By the way, the following proposals have been made regarding the inner spline teeth. That is, it is an object of the present invention to provide an internal spline gear and a method of manufacturing the same that can eliminate the deburring process and reduce the processing cost, and have a cylindrical portion provided with a through hole, and an inner periphery of the cylindrical portion. In the inner spline gear having a spline portion in which crest portions provided along the axial direction on the surface and trough portions provided between the crest portions are alternately provided, on one end portion side of the cylindrical portion, A ring-shaped remaining portion having an inner diameter dimension that is the same or smaller than the inner diameter dimension of the peak portion and having a substantially circular inner peripheral surface shape is provided, and the valley portion is open on the other end side in the axial direction. And an inner spline gear that is closed by the ring-shaped remaining portion on the one end side. The main spline gear has the spline portion on the inner peripheral surface of the cylindrical portion and the ring-shaped remaining portion. Moreover, the one end part side of the trough part of a spline part is closed by the said ring-shaped remaining part. In the main spline gear, the trough portion of the spline portion is not provided to penetrate both ends, but one end portion side is closed. By adopting such a structure, when the inner spline gear is manufactured, it is not necessary to open the valley on the one end side, so that the generation of burrs can be prevented and the deburring process is unnecessary. Become. Therefore, the processing cost can also be reduced. (For example, refer to Patent Document 1).

JP 2004-34037 A

As described above, the conventional inner spline member has the following problems.

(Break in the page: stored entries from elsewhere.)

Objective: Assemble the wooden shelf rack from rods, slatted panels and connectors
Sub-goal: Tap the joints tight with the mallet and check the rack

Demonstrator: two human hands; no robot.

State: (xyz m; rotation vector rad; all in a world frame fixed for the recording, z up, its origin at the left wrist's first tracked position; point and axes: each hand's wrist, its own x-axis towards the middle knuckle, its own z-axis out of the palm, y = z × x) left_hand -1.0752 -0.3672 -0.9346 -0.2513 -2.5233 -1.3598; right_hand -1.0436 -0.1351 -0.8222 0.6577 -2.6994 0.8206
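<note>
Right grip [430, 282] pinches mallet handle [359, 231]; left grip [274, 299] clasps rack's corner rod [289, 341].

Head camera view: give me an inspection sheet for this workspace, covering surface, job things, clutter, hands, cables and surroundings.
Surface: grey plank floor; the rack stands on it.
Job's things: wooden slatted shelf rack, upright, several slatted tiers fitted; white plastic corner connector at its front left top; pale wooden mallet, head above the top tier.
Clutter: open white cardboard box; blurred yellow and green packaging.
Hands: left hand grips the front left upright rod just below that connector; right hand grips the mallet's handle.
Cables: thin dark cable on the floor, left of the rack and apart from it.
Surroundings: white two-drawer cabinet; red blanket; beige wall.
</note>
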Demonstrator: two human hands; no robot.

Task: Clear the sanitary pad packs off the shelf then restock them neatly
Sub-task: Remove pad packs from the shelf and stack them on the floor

Problems when the inner spline teeth are formed by machining are as follows. When using a pinion cutter as a tool, it is possible to cut gears while rotating and revolving the cutter. In this case, the pinion has fewer cutters than the number of spline teeth on the workpiece. Since a cutter must be used, the number of teeth on the workpiece is limited. Further, when generating or cutting internal teeth with a pinion cutter, when interference or trimming occurs, there is a risk of damage to the tool due to escape interference when the pinion cutter escapes from the internal spline teeth. On the other hand, problems when the inner spline teeth are formed by forging are as follows. During the formation of spline teeth by forging, the missing tooth part in the circumferential row of regular teeth is disturbed by the forged meat flow when pressure is applied due to the volume difference from the adjacent regular teeth, and the inner spline A surplus portion is generated at the stepped portion below the teeth. This surplus is likely to occur when the axial length of the step portion below the circumferential row of the inner spline teeth is short. Therefore, the axial length of the stepped portion must be extended and enlarged, and the effective length of the inner spline tooth portion must be reduced accordingly, and as a result, the power transmission strength decreases. On the other hand, in order to ensure the strength of power transmission, the axial length of the inner spline teeth must be ensured, which involves a design change such as increasing the total axial length of the inner spline gear. In addition, defects occur when forming missing teeth. When forging the circumferential row of inner spline teeth, the missing tooth part is strongly pressurized, and this causes the pressure balance in the right and left adjacent normal teeth to be lost, causing damage to the tooth surface of the right and left adjacent normal teeth. Produce. These flaws are fatal defects as internal spline teeth, while the mold is damaged with the occurrence of these flaws.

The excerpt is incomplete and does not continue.